Task details. Would you return, word for word, the lines of the data below from the line with "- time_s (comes" through the line with "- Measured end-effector", and no others?

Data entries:

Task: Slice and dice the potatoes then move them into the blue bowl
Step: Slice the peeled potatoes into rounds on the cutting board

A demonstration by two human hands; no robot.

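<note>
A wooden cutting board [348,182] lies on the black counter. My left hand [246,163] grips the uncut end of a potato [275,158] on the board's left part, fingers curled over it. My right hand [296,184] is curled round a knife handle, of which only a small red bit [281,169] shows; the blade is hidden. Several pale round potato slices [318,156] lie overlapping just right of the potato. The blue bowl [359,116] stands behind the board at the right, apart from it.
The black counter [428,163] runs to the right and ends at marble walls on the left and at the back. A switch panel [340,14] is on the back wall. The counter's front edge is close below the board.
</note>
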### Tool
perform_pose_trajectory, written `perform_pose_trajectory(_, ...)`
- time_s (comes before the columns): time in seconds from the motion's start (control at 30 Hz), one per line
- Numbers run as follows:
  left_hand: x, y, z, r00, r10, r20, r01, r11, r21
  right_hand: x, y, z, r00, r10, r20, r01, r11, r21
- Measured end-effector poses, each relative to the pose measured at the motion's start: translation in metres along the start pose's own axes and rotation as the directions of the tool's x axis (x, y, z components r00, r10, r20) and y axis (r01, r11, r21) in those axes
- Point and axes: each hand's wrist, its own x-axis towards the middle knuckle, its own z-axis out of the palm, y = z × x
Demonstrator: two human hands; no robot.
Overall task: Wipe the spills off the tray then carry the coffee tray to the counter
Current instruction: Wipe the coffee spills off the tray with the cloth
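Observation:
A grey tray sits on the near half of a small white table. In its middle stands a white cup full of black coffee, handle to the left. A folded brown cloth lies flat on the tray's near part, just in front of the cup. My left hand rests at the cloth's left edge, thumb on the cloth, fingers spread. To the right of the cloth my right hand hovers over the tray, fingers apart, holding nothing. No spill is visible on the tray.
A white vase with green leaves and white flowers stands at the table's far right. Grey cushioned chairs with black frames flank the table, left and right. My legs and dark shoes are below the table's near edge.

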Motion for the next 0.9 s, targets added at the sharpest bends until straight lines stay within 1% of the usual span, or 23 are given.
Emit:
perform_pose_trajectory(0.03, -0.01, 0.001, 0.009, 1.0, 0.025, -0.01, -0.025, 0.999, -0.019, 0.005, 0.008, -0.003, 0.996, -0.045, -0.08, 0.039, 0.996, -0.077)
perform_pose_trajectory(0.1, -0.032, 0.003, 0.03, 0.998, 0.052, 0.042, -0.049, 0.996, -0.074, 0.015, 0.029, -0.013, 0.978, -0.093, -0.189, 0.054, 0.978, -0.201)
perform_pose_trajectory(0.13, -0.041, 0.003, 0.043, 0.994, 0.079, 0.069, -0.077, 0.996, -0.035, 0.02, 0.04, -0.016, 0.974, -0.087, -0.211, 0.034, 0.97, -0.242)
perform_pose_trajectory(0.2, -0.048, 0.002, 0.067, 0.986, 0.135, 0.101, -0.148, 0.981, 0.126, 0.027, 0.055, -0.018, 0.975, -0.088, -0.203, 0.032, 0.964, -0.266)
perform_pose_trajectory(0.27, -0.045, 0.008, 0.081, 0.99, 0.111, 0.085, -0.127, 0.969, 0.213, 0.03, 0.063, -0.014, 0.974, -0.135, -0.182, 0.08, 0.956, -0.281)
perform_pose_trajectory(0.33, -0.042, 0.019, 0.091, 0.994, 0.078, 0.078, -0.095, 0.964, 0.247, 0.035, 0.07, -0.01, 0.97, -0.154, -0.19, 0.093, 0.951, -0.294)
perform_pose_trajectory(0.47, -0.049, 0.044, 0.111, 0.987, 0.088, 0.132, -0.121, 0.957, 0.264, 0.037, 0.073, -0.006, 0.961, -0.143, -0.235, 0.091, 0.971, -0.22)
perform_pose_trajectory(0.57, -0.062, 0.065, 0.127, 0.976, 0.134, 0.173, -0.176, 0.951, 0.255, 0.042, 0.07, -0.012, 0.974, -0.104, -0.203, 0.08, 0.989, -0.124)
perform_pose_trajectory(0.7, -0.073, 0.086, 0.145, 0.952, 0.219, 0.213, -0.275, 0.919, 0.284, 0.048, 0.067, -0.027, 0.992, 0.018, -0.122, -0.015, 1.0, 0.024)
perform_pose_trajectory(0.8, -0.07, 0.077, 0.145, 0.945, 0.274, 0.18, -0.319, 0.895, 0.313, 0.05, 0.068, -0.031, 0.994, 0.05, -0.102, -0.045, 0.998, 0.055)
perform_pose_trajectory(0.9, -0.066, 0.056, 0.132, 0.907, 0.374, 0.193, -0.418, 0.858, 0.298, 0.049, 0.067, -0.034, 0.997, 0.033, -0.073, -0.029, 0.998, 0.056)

Completed task.
- time_s (comes before the columns): time in seconds from the motion's start (control at 30 Hz), one per line
- Numbers run as follows:
  left_hand: x, y, z, r00, r10, r20, r01, r11, r21
  right_hand: x, y, z, r00, r10, r20, r01, r11, r21
- Measured end-effector poses, each relative to the pose measured at the motion's start: translation in metres along the start pose's own axes and rotation as the directions of the tool's x axis (x, y, z components r00, r10, r20) and y axis (r01, r11, r21) in those axes

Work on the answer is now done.